The forecast was made in the Make UK/BDO Q4 Manufacturing Outlook survey which shows manufacturing contracting by -3.2% in 2023. This comes on the back of a forecast -4.4% contraction this year, although Make UK stressed the number for this year is relative to a very strong 2021 which reflected the pandemic bounceback.
However, given Make UK has consistently been revising down its forecasts for manufacturing growth in 2022 throughout this year from 3% in March to 1.7% in July, 0.6% in September and now, a contraction of -4.4% (1), it highlights the extent to which conditions for the sector have weakened significantly, especially in the final quarter of the year.
In the last quarter, output in Yorkshire & Humber declined in line with the national picture at a balance of -5%, although orders held up and remained in positive territory again in contrast with the national picture. Given this feeds into future output Yorkshire & Humber may escape the worst of the declines likely in other UK Regions. Despite this weaker picture recruitment intentions remain strong in the Region given labour shortages and the scramble to attract and retain talent.
As well as downgrading its forecasts for manufacturing Make UK is forecasting GDP growth of +4.4% this year but, a contraction next year of -0.9%.
In response, Make UK warned of the danger of policymakers sleepwalking into an acceptance of little or no growth as a normal economic scenario. It re-iterated its call for Government to develop a wide-ranging industrial strategy with a long-term vision at national and regional level.
Furthermore, while the Chancellor took some welcome measures in the Autumn Statement to help ease the short-term pressures on business, Make UK said more measures will be needed if economic prospects continue to weaken.

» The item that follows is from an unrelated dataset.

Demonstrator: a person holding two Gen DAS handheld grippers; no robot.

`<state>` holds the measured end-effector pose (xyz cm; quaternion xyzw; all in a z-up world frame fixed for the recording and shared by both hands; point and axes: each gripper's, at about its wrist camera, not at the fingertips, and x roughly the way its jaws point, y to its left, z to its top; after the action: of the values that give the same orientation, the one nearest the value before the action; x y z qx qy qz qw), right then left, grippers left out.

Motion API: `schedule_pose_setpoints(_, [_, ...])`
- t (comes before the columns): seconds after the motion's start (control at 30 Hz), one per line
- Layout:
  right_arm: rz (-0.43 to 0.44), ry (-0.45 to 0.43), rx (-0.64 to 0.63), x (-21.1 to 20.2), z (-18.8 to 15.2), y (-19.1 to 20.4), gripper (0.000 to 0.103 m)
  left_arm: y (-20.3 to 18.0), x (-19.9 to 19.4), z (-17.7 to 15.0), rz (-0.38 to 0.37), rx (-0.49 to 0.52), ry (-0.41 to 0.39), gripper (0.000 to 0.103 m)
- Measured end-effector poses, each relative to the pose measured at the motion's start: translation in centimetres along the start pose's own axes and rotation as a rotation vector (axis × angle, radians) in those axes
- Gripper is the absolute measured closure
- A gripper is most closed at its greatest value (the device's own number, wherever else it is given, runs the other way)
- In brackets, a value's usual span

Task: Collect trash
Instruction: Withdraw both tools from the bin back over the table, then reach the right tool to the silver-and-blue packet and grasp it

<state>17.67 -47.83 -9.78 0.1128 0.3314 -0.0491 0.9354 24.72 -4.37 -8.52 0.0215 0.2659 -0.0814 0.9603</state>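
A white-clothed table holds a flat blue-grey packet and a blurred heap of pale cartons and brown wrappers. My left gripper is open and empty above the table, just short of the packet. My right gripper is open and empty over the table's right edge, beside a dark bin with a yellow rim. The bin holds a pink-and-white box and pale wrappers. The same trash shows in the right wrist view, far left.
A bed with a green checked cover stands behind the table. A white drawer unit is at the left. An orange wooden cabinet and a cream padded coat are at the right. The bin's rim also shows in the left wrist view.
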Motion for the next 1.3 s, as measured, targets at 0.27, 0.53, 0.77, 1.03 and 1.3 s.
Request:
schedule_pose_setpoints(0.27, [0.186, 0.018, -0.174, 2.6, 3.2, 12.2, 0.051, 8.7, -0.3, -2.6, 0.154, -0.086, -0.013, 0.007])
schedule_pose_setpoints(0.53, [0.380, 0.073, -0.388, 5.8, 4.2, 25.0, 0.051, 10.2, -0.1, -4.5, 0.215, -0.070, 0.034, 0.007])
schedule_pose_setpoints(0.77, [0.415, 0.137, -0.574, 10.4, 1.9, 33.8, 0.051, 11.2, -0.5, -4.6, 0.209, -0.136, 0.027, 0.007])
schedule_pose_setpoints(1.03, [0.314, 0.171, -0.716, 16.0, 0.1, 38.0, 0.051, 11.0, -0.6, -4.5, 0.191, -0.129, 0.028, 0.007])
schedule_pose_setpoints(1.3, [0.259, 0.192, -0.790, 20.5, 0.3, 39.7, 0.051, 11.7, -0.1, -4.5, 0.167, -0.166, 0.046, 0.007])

These should include:
- Alleviating labour shortages with temporary easements to the migration system and ensure manufacturers have the funds to train and retrain employees by expanding the tax exemption for work related training into a wider Training Investment Allowance
- Tackling the increased cost to business by extending business rates reliefs for retail, hospitality and leisure to manufacturing
- Spurring on much needed immediate investment by allowing first year allowances
- Re-thinking recent decisions on the R&D tax relief for small businesses to ensure manufacturers are not deterred from investing in critical innovations
Dawn Huntrod, region director for Make UK in Yorkshire & Humber, said: “There is simply no sugar-coating the outlook for next year and possibly beyond. Even for a sector as resilient as manufacturing these are remarkably challenging times which are testing even the best and most successful of companies to the limit.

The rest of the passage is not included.